Жестокий расцвет - страница 5

стр.

Вполне соглашаясь, что Герман чертовски, дьявольски талантлив, Ольга тем не менее твердила:

— Конечно, "Вступление" — прекрасная книга, но все-таки это книга попутчика, а не пролетарского писателя. Вечная проблема — принимать или не принимать строительство социализма. Да эта проблема уже давно решена! Ее решали и Федин, и Леонов, и Сельвинский, и Олеша. Молодым писателям нужно быть ближе к жизни, к тому, что каждый день совершается на фабриках и заводах, в совхозах и колхозах.

Она была не из тех, кто думает одно, а говорит другое. Свои мысли она выска­зывала Герману в лицо. А он яростно защищался и, в свою очередь, переходил в ата­ку, обвиняя Ольгу в упрощенчестве, рапповском схематизме, профанации искусства. Ярость, с которой он оборонялся, объяснялась еще и тем, что именно тогда в "Лите­ратурной газете" была напечатана статья, озаглавленная "Вступление попутчика". "Преодолеть ошибки своего мировоззрения, — говорилось в этой статье,— нечеткость своего политического мышления — наследие идейного и литературного прошлого авто­ра — задача, к разрешению которой он должен подойти на очередном этапе своего творческого пути". Автор, видимо, полагал, что имеет дело с пожилым и опытным писателем-попутчиком, чье мировоззрение отягощено "наследием идейного и литератур­ного прошлого"...

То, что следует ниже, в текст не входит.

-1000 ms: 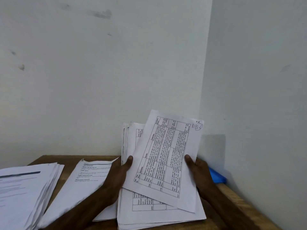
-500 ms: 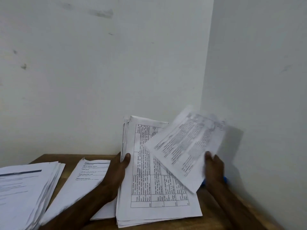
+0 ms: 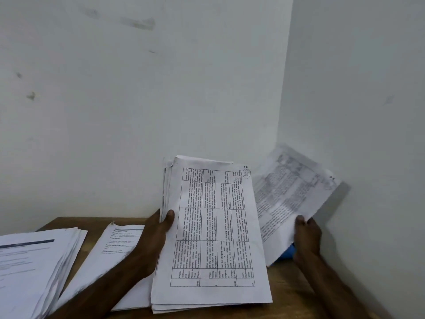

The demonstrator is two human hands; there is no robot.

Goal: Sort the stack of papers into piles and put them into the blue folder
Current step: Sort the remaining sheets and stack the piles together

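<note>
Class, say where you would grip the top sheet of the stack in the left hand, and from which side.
Pinch the top sheet by its free right edge, coming from the right: the left hand pins its left edge.

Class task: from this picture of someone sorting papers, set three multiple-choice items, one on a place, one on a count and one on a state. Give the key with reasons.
1. Where is the blue folder?
A. On the floor
B. On the table, partly hidden by the right hand and its sheet
C. Pinned to the wall

2. How many lots of paper lie on the table to the left of the left hand?
A. None
B. Two
C. Five

3. What is the right hand doing?
A. Lying flat on the table
B. Making an empty fist
C. Holding one sheet out to the right of the stack

Key:
1 B: blue shows just below the sheet's lower edge.
2 B: a thick pile and a thinner lot lie side by side.
3 C: its fingers grip the sheet's edge.
</note>
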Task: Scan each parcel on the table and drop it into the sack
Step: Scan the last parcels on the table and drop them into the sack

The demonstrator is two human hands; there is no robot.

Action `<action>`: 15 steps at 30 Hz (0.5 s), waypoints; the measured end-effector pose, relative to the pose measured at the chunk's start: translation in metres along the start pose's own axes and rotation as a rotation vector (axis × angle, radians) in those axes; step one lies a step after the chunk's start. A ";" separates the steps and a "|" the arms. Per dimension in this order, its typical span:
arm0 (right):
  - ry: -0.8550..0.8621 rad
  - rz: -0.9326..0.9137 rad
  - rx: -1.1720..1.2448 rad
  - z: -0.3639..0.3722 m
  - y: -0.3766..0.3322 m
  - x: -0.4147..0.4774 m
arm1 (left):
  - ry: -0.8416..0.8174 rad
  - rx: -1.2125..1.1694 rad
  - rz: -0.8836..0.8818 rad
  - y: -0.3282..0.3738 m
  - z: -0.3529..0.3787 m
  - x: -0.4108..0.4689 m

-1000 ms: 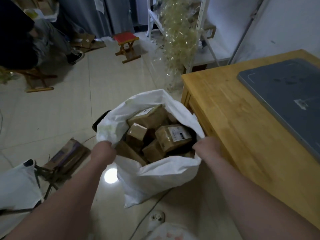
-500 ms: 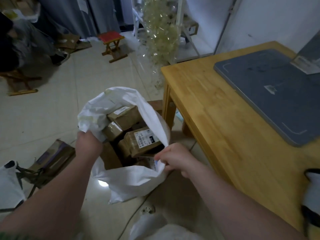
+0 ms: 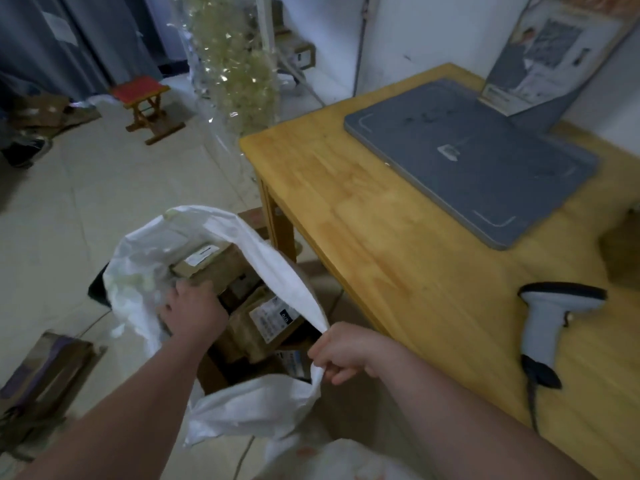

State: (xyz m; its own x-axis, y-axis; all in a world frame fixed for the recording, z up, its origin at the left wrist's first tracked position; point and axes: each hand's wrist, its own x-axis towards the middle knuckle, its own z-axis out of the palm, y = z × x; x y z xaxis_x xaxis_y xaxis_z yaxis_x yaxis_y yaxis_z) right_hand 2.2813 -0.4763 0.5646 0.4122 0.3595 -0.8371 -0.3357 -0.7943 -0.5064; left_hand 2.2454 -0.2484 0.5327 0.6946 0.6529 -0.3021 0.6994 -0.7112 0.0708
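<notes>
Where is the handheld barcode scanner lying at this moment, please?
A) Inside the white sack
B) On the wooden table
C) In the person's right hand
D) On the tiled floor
B: the scanner lies on the wooden table with its cable trailing off towards the near edge, while the right hand pinches the rim of the sack instead.

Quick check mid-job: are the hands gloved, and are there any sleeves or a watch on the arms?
No gloves: the left hand and right hand are both bare. Both forearms are uncovered as far as the frame shows, with no sleeves, watch, bands or rings visible.
</notes>
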 end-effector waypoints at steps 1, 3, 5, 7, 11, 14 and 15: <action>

Когда нa каком-нибудь писательском собрании слово предоставлялось Берггольц и она шла на трибуну, поправляя свою золотистую прядку, Герман шептал мне на ухо:

— Сейчас опять обзовет меня попутчиком. Или начнет выдавать про успехи на­шей промышленности. Неужели кто-то всерьез думает, что это и есть знание жизни? Это же просто цитаты, надерганные из газетных передовиц!

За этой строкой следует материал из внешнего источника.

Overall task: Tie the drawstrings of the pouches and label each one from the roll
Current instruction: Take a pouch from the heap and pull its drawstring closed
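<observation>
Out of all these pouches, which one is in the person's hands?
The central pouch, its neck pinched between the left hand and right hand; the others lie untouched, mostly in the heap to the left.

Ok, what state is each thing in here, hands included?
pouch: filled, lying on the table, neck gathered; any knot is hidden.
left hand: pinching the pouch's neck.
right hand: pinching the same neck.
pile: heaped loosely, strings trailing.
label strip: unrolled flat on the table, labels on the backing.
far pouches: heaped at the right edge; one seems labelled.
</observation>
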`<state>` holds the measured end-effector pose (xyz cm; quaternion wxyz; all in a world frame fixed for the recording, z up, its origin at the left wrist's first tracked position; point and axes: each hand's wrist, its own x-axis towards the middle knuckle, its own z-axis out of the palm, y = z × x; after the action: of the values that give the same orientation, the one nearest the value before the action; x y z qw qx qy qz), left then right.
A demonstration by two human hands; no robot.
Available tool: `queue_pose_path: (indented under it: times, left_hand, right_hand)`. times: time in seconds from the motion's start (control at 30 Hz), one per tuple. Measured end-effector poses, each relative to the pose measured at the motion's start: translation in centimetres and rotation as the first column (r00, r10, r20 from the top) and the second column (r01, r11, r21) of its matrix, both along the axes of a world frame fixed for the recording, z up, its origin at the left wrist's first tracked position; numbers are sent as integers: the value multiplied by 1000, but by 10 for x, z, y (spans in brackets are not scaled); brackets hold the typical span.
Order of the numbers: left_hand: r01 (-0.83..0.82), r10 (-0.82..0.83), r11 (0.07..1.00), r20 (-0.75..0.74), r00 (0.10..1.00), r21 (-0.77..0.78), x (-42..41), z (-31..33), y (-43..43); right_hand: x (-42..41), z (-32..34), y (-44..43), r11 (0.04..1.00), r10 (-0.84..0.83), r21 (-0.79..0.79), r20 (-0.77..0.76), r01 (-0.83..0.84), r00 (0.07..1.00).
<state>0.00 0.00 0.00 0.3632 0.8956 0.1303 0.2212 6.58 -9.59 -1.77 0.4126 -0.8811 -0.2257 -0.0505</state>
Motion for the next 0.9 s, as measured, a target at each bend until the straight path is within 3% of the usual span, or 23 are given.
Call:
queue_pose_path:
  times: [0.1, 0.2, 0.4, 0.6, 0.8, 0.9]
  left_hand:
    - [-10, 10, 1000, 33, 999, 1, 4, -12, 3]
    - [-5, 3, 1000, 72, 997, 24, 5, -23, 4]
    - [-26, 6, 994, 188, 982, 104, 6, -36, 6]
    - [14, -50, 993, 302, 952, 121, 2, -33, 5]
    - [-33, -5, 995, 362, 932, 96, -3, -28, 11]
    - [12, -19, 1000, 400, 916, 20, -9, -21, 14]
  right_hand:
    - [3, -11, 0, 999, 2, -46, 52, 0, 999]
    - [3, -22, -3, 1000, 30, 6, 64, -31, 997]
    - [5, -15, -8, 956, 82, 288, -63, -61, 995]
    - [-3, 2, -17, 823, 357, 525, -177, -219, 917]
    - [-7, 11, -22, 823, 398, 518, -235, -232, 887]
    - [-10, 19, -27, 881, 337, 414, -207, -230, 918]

При всем том нельзя было не заметить, что Герман и Берггольц пристрастно и ревниво интересуются друг другом, что их яростные споры нужны обоим, что силы притяжения могущественнее сил отталкивания.

Летом 1935 года Герман и я оказались в группе ленинградских писатемей, поехав­ших в Грузию. К тому времени Герман стал близким моим другом, одним из самых близких за всю жизнь.

Вернуться в Ленинград мы задумали через Одессу и в Батуми, погрузились на теплоход. Хотя на руках у нас были билеты первого класса, но по стечению обсто­ятельств ехать пришлось на палубе. Мы с Германом решили дотянуть до Коктебеля и там в писательском Доме творчества восстановить силы, вконец подорванные не­удачным морским путешествием. К нам присоединился Евгений Шварц.

Когда теплоход приближался к Феодосии, Герман как бы между прочим объявил, что Берггольц сейчас в Коктебеле и, вероятно, нас встретит. Я обрадовался, но Герман охладил мой пыл:

— Тебя, видимо, давно никто не воспитывал. Приготовься к очередной лекции о передовиках производства.

Однако в тоне его на этот раз не было раздражения.

В феодосийском порту нас действительно встретила Ольга. Покрытая особым, только ей одной присущим нежно-золотистым загаром, такая же нежно-золотоволосая ("Мой послушный мягкий волос масти светло-золотой"!), она весело рассказывала, как добиралась сюда из Коктебеля в кузове грузовика, среди катавшихся бочек с бен­зином, нефтью и чем-то еще, как чуть не вывалилась на крутом повороте, как еще из грузовика увидала наш теплоход и боялась опоздать... Я на правах старого уже приятеля обнял ее. Герман поцеловал ей руку вежливо и несколько отчужденно.

В Доме творчества нас, как выяснилось, ждали — об этом позаботилась Ольга — и уже приготовили комнату на троих. Тогда это считалось верхом комфорта.

Десять дней, проведенных нами в Коктебеле, как принято писать в таких случа­ях, слились в один нескончаемо длинный день, полный солнца, моря, беззаботного отдыха, веселого дружеского общения. Однако каким бы длинным этот день ни был, кончился он все же очень скоро. Настало время садиться в пыльный, душный вагон и ехать восвояси.

Ольга, еще остававшаяся в Коктебеле, провожала нас. Она шутила, пыталась улыбаться, но глаза были грустные. Герман смотрел по сторонам и молча покуривал.

Поезд тронулся. Наше лето 1935 года кончалось. Выглянув из вагона, я еще долго видел тоненькую фигурку, одиноко стоявшую на перроне.В Ленинграде мы продолжали встречайся то у Бертгольц в "слезе", то у Германа в "надстройке".